The authors of the study put together a Markov model that included possible health states for 36-year-old patients with femoroacetabular impingement (FAI). They used this model to compare the strategies of observation and hip arthroscopy, with the hip arthroscopy being followed with total hip arthroplasty (THA) as the disease progressed.

Health-related quality of life was used to help estimate the ratio of incremental costs to benefits for each strategy, with health state preferences and probabilities being determined through studies that had previously reported Harris hip scores and complications following arthroscopy. The authors also examined 30 input variables to help determine the influence of uncertainty on the ICER.

Those patients with FAI but no arthritis displayed an estimated hip arthroscopy ICER of $21,700 per quality-adjusted life year (QALY), while those patients who did have preoperative arthritis were found to display an ICER of $79,500 per QALY. Use of hip arthroscopy to alter the natural history of arthritis improved the patient’s ICER to $19,200 per QALY — and, the authors wrote, “resulted in cost savings if THA was not performed until at least 16 years after arthroscopy.”

“Further studies of hip arthroscopy are needed to determine the impact on quality of life, duration of symptomatic relief, and the effect on the need for subsequent THA,” the authors wrote.

Perspective

This study has timely relevance as more emphasis is placed on evidence-based and cost-effectiveness.
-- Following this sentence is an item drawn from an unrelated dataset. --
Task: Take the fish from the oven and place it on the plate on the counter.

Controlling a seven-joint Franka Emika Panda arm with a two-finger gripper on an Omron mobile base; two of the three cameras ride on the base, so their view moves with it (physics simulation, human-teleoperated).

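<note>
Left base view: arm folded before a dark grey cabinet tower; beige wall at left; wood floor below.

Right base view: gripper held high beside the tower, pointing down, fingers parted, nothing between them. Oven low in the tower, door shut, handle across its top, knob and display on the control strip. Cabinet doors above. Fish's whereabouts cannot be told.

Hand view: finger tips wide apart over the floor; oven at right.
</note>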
Despite many assumptions (the authors acknowledge such), the authors should be commended as this model-based approach to estimate the ICER of hip arthroscopy in the treatment of symptomatic FAI provides insight into the relative value of this increasingly common surgical procedure. The arthroscopic management of FAI in the absence of radiographic osteoarthritis may be cost-effective particularly if arthroscopic intervention can prevent or forestall hip arthroplasty which is yet to be substantiated.

In their analysis, hip arthroscopy had favorable cost-effectiveness when providing significant improved quality of life for more than 13 months regardless of any impact on the need for THA. Moreover, if it could forestall THA for 5 years, hip arthroscopy had a highly favorable cost-effectiveness ratio. If it could delay THA for 16 years, hip arthroscopy actually became cost-saving. I would also submit that "value" is not always financial; patients with symptomatic FAI (I know because I was one) may still find personal value from this outpatient arthroscopic procedure even if they eventually proceed to hip arthroplasty.

— Dean K. Matsuda, MD
Orthopedics Today Editorial board member

Disclosure: Matsuda has no relevant financial disclosures.